EXERCISE DIRECTIONS: Starting at the line below holding "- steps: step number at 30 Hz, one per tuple" and stopping at the line holding "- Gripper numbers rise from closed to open", print every line exactly, both ends included, and leave the rest out.

*** EXTRACTED ENTRIES Section Begins ***

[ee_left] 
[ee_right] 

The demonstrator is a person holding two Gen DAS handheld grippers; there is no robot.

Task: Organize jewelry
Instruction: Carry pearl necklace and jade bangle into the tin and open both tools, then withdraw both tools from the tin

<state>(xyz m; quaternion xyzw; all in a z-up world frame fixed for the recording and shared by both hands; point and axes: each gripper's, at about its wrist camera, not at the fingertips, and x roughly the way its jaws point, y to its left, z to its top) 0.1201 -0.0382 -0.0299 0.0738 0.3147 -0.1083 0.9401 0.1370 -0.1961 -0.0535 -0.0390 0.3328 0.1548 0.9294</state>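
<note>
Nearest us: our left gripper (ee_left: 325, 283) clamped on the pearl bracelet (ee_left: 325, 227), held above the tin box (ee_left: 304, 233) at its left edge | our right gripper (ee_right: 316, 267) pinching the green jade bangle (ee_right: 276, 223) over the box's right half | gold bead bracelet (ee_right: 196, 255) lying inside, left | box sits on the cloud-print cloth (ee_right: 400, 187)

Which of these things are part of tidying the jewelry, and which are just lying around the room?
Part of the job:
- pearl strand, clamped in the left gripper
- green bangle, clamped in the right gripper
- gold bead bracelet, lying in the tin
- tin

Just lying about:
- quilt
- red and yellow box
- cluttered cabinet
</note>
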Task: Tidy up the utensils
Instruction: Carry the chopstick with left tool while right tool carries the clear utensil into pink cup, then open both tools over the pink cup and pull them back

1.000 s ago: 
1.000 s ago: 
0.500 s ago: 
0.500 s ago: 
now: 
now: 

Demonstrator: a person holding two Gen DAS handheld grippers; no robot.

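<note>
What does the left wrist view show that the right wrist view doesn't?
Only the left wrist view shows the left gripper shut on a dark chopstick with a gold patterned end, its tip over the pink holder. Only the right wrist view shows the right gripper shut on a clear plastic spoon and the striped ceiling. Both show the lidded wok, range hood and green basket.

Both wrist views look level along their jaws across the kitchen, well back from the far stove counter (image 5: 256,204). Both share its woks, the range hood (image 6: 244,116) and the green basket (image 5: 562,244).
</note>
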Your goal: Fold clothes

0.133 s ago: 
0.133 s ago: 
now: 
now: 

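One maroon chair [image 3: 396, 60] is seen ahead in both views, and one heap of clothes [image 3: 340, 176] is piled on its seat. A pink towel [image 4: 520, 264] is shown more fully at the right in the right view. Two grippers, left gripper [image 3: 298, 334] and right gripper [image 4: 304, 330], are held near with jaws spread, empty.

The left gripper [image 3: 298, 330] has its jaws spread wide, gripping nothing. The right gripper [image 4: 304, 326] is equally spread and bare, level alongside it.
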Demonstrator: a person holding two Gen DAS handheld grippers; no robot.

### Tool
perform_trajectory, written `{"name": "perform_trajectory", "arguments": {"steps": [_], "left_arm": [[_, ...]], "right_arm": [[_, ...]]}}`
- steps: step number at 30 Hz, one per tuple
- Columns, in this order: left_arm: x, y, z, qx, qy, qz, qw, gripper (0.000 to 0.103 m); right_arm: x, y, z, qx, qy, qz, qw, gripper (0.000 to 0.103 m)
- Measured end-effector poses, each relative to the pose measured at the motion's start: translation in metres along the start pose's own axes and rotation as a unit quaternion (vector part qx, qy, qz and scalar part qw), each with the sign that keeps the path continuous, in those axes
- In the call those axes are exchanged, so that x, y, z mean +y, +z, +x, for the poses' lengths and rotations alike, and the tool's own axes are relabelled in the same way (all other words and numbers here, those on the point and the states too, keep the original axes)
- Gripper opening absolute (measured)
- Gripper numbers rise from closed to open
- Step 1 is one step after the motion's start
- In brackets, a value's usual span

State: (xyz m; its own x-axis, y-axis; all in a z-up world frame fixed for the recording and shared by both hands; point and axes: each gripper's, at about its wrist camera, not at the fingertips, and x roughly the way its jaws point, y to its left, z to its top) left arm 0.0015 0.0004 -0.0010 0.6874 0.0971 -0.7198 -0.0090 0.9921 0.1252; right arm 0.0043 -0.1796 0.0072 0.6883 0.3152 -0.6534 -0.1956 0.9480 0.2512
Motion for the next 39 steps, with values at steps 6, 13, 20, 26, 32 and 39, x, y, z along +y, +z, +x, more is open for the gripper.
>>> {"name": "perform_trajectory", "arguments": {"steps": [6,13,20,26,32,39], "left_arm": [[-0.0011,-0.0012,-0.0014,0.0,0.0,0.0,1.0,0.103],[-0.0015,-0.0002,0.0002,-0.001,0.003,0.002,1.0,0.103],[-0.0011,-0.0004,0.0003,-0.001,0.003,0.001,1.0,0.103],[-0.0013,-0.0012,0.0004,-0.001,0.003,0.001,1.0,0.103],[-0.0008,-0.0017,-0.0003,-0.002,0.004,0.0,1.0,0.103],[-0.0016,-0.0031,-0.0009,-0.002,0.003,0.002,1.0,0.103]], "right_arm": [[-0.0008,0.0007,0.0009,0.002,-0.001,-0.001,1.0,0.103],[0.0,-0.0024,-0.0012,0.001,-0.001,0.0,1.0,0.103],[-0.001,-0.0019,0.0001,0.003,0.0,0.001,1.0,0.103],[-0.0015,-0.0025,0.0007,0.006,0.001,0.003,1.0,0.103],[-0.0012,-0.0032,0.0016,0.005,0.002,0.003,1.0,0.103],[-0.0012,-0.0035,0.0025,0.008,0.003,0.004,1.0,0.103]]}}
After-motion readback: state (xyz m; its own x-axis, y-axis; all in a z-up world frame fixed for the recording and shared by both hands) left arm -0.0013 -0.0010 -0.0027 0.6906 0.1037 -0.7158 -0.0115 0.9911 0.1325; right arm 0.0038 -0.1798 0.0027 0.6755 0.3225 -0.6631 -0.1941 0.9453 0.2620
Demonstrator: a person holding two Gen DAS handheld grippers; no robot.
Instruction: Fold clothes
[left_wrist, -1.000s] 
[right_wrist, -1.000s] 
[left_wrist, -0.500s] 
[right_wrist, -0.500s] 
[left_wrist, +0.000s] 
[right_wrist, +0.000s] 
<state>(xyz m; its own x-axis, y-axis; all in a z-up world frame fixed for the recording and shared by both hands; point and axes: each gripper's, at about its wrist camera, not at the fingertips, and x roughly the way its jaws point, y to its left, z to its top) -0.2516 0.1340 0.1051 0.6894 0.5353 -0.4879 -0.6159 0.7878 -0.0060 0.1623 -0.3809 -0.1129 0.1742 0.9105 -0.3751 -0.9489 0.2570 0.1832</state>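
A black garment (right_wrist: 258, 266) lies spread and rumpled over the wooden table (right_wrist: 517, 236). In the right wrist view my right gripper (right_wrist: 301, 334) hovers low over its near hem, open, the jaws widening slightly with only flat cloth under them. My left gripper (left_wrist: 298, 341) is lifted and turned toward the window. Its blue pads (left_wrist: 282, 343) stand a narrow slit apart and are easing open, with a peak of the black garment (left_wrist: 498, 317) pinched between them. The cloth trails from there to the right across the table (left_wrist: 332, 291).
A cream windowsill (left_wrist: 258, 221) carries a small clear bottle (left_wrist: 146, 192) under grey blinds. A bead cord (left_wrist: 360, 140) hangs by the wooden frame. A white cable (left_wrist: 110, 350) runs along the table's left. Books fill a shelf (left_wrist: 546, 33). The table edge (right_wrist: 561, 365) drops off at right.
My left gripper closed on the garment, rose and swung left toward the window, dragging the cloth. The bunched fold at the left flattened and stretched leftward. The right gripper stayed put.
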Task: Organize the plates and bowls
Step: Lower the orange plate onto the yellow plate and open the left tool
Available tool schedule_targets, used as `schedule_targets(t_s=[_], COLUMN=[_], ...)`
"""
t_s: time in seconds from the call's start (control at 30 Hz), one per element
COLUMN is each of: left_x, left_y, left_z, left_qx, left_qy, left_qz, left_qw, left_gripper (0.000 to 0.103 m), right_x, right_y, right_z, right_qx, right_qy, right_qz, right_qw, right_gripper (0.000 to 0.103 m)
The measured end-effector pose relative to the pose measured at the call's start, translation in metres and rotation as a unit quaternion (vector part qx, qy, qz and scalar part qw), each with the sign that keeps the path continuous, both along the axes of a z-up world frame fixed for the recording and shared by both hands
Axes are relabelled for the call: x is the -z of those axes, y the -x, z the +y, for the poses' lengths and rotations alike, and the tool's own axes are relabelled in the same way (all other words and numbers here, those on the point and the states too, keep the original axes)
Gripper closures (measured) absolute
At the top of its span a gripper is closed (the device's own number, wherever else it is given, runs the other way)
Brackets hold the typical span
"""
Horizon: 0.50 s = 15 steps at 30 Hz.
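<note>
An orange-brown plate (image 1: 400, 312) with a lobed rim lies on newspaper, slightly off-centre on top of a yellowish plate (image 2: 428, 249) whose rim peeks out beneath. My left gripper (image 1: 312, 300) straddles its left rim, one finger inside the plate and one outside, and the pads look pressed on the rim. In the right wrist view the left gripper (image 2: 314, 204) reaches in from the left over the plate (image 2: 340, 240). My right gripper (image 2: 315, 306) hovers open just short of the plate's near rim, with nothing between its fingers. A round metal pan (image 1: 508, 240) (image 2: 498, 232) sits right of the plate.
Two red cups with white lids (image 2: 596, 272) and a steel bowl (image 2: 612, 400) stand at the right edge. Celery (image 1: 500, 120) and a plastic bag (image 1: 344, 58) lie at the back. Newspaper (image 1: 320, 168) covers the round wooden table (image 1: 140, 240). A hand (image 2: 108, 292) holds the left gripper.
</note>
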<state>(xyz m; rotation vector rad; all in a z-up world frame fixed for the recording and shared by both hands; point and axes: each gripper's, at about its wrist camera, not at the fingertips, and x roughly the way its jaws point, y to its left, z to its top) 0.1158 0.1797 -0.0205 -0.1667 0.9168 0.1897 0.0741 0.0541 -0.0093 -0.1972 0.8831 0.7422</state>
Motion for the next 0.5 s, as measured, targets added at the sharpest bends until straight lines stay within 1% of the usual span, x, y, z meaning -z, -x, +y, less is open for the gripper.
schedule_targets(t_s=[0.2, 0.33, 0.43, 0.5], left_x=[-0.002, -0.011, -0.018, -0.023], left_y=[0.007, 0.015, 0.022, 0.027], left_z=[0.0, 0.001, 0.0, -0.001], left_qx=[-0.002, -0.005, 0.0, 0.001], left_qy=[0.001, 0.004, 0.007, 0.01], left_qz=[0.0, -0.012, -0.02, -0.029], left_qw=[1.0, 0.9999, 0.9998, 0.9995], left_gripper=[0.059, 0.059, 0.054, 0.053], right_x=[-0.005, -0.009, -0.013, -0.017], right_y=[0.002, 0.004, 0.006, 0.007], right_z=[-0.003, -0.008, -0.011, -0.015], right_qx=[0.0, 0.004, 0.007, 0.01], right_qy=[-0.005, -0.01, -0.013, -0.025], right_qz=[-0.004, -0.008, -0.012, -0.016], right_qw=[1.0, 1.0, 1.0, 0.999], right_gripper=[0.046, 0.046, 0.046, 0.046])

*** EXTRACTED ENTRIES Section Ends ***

SOLUTION TO THIS EXERCISE:
- steps: step number at 30 Hz, one per tuple
- Columns, in this order: left_arm: x, y, z, qx, qy, qz, qw, gripper (0.000 to 0.103 m); right_arm: x, y, z, qx, qy, qz, qw, gripper (0.000 to 0.103 m)
- Measured end-effector poses, each relative to the pose measured at the motion's start: translation in metres along the start pose's own axes and rotation as a unit quaternion (vector part qx, qy, qz and scalar part qw), each with the sign that keeps the path continuous, in those axes
- In the call those axes are exchanged, so that x, y, z mean +y, +z, +x, for the poses' lengths and rotations alike, and the tool's own axes are relabelled in the same way (all other words and numbers here, those on the point and the states too, keep the original axes)
- Gripper opening absolute (measured)
- Gripper numbers rise from closed to open

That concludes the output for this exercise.